When you reach the listing, restate it word for word, leaving nothing out.

Raw data:
•••

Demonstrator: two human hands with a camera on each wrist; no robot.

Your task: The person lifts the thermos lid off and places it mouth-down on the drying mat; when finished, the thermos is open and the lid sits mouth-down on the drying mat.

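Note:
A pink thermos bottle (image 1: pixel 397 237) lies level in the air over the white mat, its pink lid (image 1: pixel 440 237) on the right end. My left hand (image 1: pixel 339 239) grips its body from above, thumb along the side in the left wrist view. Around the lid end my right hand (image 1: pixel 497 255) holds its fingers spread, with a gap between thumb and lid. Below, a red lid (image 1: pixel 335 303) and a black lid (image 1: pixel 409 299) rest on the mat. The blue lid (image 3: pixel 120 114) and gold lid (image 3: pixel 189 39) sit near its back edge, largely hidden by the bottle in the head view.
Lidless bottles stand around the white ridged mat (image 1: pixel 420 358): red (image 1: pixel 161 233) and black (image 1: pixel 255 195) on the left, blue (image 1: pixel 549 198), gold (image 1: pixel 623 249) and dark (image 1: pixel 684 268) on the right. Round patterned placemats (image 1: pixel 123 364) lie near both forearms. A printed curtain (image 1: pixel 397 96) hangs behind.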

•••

Task solution:
Demonstrator: two human hands with a camera on each wrist; no robot.

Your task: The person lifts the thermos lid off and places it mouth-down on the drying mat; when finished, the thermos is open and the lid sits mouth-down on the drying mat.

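Note:
A pink thermos bottle (image 1: pixel 397 237) lies level in the air over the white mat, its pink lid (image 1: pixel 440 237) on the right end. My left hand (image 1: pixel 339 239) grips its body from above, thumb along the side in the left wrist view. Around the lid end my right hand (image 1: pixel 497 255) holds its fingers spread, with a gap between thumb and lid. Below, a red lid (image 1: pixel 335 303) and a black lid (image 1: pixel 409 299) rest on the mat. The blue lid (image 3: pixel 120 114) and gold lid (image 3: pixel 189 39) sit near its back edge, largely hidden by the bottle in the head view.
Lidless bottles stand around the white ridged mat (image 1: pixel 420 358): red (image 1: pixel 161 233) and black (image 1: pixel 255 195) on the left, blue (image 1: pixel 549 198), gold (image 1: pixel 623 249) and dark (image 1: pixel 684 268) on the right. Round patterned placemats (image 1: pixel 123 364) lie near both forearms. A printed curtain (image 1: pixel 397 96) hangs behind.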

The answer contains nothing more.